Their attention, focus, and emotions are all over the place, sometimes in a
positive manner and sometimes not. This child can easily switch from one
activity to the next, but will need to be equipped with resources to help them
focus and follow through so they can learn how to achieve those longer, and
more difficult tasks.
Sociable Temperaments
This concept is more familiar to most
of us. We all know introverts and we all know extroverts. How we respond to
others is something that is innately a part of our character. Both have
strengths, but also weaknesses and parents can help their child by uniquely
meeting their needs and helping them grow through and adapt to their initial
nature.
The Social Child – These kids can feel easy
sometimes. Take them anywhere and they will talk up a storm and make at least 3
new friends. They handle things on the fly with a smile and a mostly good
attitude. The downside is these children often struggle to occupy themselves
and demand a lot of attention. These kids crave that one on one time with you,
but also need to learn to be happy spending time with themselves.
The Introvert – This kid is awesome at playing
by themselves quietly. It feels like a blessing in the early stages as it opens
up more time for yourself. It can become a hardship, however, if your child
doesn’t learn how to make friends or be comfortable in groups. This child
struggles with being adaptable and craves a routine. Routines are great
learning tools, but your child will find life hard without some coping
strategies to help them be more adaptable.

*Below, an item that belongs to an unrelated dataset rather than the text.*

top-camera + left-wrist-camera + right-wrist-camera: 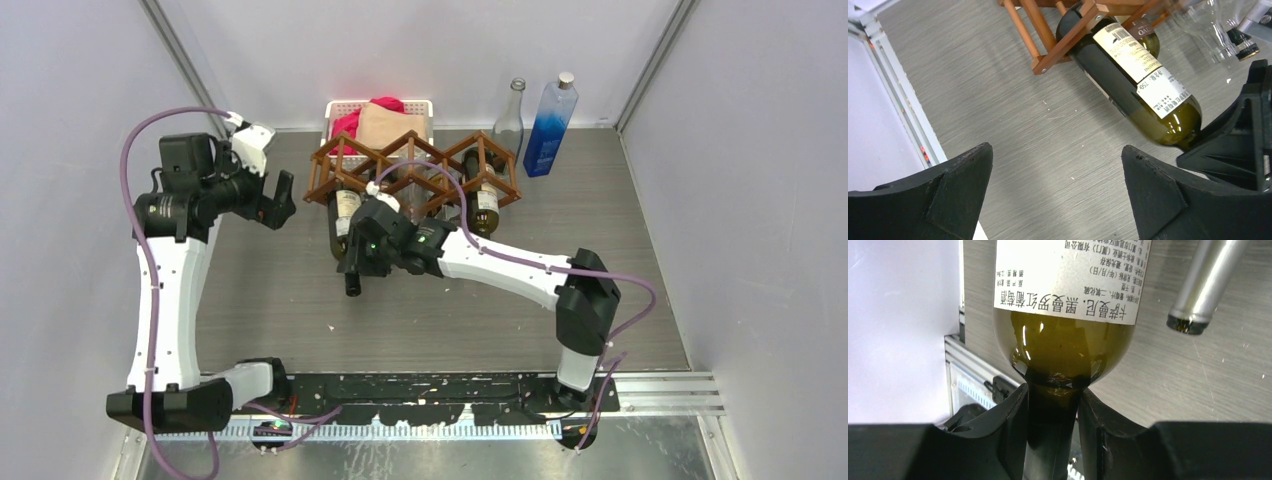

Looking at this list your probably see your child in one of each of these categories. Take a moment to compare their natural state to your own. When you sync up it is easier to understand their needs, concerns, fears, etc. which in fact makes it easier to parent. It is when you guys don’t have similar temperaments that it can be harder to parent and meet your child’s needs. Not just the needs of their temperament, but also their growth needs so that their temperament does not hold them back. It will be a learning curve for everyone involved (especially if your temperaments don’t sync up), but we know it can make your parenting and home life better. You’ve got this Warriors!